Column 45: Witgewolde

Lang geleden heb ik geschreven over de grote stille heide, en over de herder die daar eenzaam ronddwaalt. Of eigenlijk over zijn witgewolde kudde, die trouw bewaakt wordt door zijn hond. Het ging over het woord “witgewolde”. Toen ik daarover schreef, had je nog geen internet. Anders had ik er meer over geweten.

De tekst van het prachtige lied over die grote stille heide, is van Pieter Louwerse (1840-1908). Ik zie nu dat die Louwerse heel wat gepresteerd heeft, en het is wel droevig dat maar een paar van zijn woorden nog bekend zijn: “de grote stille heide” en “witgewolde kudde”. En natuurlijk: “Waar de blanke top der duinen”, want dat is ook van hem. De melodie van de grote stille heide is van Johannes Worp (1821-1891).

Louwerse was niet de uitvinder van het woord “witgewolde”. Al in 1989 kon ik melden dat het bij Vondel voorkomt. Namelijk in de beginregels van zijn allereerste toneelstuk (Pascha), geschreven rond 1610. We zien Mozes op het toneel, omringd door zijn schapen (altijd weer een uitdaging voor een regisseur), en hij begint aldus: “Weidt hier, mijn beestiaal! weidt hier, mijn tierge vee! Golft hier om dit gebergt, mijn witgewolde zee!”

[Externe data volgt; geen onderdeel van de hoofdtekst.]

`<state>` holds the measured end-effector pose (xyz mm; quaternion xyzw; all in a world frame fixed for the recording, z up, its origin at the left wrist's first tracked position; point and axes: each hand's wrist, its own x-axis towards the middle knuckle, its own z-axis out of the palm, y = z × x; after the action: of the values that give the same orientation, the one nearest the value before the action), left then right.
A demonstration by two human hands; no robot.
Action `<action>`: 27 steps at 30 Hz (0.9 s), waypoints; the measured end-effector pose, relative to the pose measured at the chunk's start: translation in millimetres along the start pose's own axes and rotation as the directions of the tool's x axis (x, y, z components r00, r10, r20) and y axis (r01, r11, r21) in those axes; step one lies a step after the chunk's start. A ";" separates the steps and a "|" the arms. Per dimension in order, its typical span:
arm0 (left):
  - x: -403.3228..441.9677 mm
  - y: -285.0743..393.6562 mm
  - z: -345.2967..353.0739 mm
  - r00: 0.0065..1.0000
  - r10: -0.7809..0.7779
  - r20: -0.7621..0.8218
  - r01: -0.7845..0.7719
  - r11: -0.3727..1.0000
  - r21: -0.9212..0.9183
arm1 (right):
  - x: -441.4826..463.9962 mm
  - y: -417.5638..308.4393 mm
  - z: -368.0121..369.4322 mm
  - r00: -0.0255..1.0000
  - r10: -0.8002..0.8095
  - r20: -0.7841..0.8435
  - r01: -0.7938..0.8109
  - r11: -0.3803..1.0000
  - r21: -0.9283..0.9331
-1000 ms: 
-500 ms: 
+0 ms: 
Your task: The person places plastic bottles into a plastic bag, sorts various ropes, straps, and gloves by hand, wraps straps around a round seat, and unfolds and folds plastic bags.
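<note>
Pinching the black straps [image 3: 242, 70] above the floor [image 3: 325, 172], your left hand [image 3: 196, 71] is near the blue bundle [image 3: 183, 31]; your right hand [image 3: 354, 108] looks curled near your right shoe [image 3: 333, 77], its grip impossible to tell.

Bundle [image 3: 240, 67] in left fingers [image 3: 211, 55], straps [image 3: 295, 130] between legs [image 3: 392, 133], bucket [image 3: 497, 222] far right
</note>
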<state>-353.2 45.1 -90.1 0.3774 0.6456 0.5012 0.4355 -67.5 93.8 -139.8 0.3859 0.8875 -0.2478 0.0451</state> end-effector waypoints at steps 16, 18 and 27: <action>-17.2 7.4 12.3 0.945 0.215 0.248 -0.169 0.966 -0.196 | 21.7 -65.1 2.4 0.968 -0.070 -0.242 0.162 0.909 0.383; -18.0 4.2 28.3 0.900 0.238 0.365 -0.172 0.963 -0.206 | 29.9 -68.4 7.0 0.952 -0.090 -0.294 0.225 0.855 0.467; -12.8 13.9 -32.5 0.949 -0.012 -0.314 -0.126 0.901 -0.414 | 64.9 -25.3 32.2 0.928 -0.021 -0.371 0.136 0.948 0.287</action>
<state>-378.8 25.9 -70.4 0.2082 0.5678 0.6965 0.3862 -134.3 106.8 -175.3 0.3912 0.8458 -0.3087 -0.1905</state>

Naar mijn mening schreef Vondel het mooiste Nederlands dat ooit geschreven werd. En “witgewolde zee” is natuurlijk tien keer sterker dan “witgewolde kudde”. Maar dit terzijde. Het is heel goed mogelijk dat Louwerse tijdens zijn onderwijzersopleiding of later Vondel heeft gelezen. En anders heeft hij het woord gewoon opnieuw bedacht: minder geniaal, maar toch verdienstelijk.

Dik vijfentwintig jaar geleden meende ik dat Vondel in 1610 en Louwerse in de 19de eeuw de enigen waren die het woord “witgewolde” hebben gebruikt. Maar dat klopt niet. Dat kunt u nu gemakkelijk nagaan. In de eerste plaats gebruikte Vondel het verschillende keer, onder andere in 1652 in zijn drama Palamedes. We komen het woord nadien ook tegen bij Jacob Campo Weyerman in 1727 en 1729, in 1774 in de Vaderlandsche Letteroefeningen, en trouwens ook bij Betje Wolff. In 1768 zien we ergens “het witgewolde vee”, in 1779 zien we het bij Bilderdijk, in 1781 is er sprake van “’t witgewolde en zagte vee”, in 1836 werd het gebruikt door Jeronimo de Vries, en later nog door Jacob van Lennep in Klaasje Zevenster. En het komt ook voor in een gedicht van Jacques Perk. Plus nog een paar citaten die je in het WNT kan vinden. Ik bedoel maar, het woord is echt wel af en toe gebruikt. Onduidelijk blijft of Vondel het als eerste smeedde. Ik sluit niet uit dat alle citaten uit de 17de, 18de en 19de eeuw schatplichtig zijn aan Vondel, want hij werd beschouwd als een voorbeeld voor goed taalgebruik. Anderzijds is het perfect mogelijk dat Vondel een al bestaand woord op een prachtige manier in zijn eerste toneelstuk verwerkte.

Maar wie het ook allemaal gebruikt moge hebben, het woord heeft zijn betrekkelijke bekendheid vandaag de dag te danken te danken aan Pieter Louwerse, lijkt me. Door de lectuur van Vondel kan het niet zijn. Overigens lijkt ook het lied van de grote stille heide niet vaak meer gezongen te worden.